Keep yourself Hydrated

And tip number four is to keep yourself hydrated. Now, this is so important because if you don’t keep yourself hydrated, you will suffer, you will struggle a lot especially in the summer months where you might be sweating a lot. So, I encourage you to drink at least two liters of water a day.

So of course, keep drinking throughout the whole day. Have your bottle next to you so that after every session, you can sip a bit of water.

And it’s really fundamental to keep yourself hydrated otherwise you will feel thirsty and you will feel like a dry mouth. That’s not good. That means you’re close to being dehydrated and that’s not good.

Because if you are not well hydrated then you will suffer from concentration loss. Your focus will not be as good so it’s going to be easy for you to make mistakes and not have good performance on track.

So, I always paid a lot of attention to this especially when you go up to Formula cars. It’s really important because you sweat even more being an one hour in the race car. So, it’s very important for you to rehydrate yourself.

Have some mineral salts

And then tip number five is closely connected to the previous one, which is to have some mineral salts.

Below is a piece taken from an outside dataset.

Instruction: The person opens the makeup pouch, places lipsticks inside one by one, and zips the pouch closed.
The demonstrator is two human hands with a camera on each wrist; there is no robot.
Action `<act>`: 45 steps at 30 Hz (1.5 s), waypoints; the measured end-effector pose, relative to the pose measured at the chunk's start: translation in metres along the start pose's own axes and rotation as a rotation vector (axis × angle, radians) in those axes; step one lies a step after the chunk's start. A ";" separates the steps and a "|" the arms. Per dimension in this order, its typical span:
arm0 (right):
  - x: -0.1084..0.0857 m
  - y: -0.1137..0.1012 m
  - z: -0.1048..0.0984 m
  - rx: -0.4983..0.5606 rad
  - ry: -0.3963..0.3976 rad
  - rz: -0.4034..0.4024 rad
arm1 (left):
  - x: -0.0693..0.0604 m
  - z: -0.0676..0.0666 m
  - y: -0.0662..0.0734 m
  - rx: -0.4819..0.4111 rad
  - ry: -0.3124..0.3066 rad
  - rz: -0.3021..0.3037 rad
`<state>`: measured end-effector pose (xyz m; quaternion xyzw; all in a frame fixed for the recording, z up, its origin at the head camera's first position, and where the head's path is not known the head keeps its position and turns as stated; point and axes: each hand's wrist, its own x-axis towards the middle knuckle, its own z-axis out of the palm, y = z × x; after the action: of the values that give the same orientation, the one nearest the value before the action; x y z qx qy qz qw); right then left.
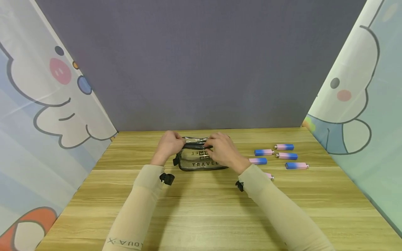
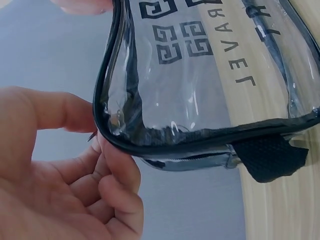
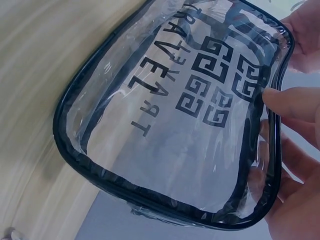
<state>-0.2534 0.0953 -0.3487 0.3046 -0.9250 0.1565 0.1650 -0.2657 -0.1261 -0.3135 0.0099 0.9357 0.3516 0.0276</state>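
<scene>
A clear zip pouch with black edging stands on the table, printed with a dark geometric logo and the word TRAVEL. At its upper left corner my left hand pinches the black-trimmed edge between thumb and fingers; the left wrist view shows this grip beside the corner, with a black fabric tab on the pouch's end. Farther right along the same top edge, my right hand pinches the rim, its thumb on the near face and other fingers behind in the right wrist view. Nothing shows inside the transparent pouch.
Several small blue-and-pink tubes with silvery ends lie to the right, among them one tube near the right side and another tube farther back. A grey panel rises behind the wooden table. Cartoon-printed curtains flank both sides.
</scene>
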 end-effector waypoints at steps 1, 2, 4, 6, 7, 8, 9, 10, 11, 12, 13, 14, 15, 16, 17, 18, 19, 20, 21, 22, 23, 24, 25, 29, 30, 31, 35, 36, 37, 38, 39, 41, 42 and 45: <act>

And this is really important because again, it will keep you hydrated. Because when you drive with your go-kart, you’re going to sweat and you’re going to sweat a lot specially in the summer and you’re going to lose a lot of liquids, lots of mineral salts, therefore, you have to reintegrate them with some minerals.

So, you can take some mineral salts, you can buy them pretty much anywhere. But I suggest you to have Polase Sport. I like to have Polase, it’s really good.

But there are many different brands and products available. You can check with your personal trainer with your doctor or with your nutritionist.

But please make sure that you have some mineral salts. Of course, you don’t want to exaggerate, otherwise that’s going to be a problem. But if you have one mineral salt portion per day, it’s going to be fine.


So that’s it, I hope you enjoy this top five diet tips. I feel like this can help you out quite a lot. If you follow these.

Of course, each and one of us has different preferences so you should see what you prefer most. But I encourage you to keep hydrated, don’t eat heavy meals, eat lots of fruits and make sure you have lots of energy but at the same time don’t keep yourself too heavy.

Remember: I’m neither a doctor nor a Nutriotinist therefore these informations should not be taken as advice but information only. Please ask the professional advice of your doctor.

Otherwise, it’s going to affect your performance. Having said that, I hope to see you soon.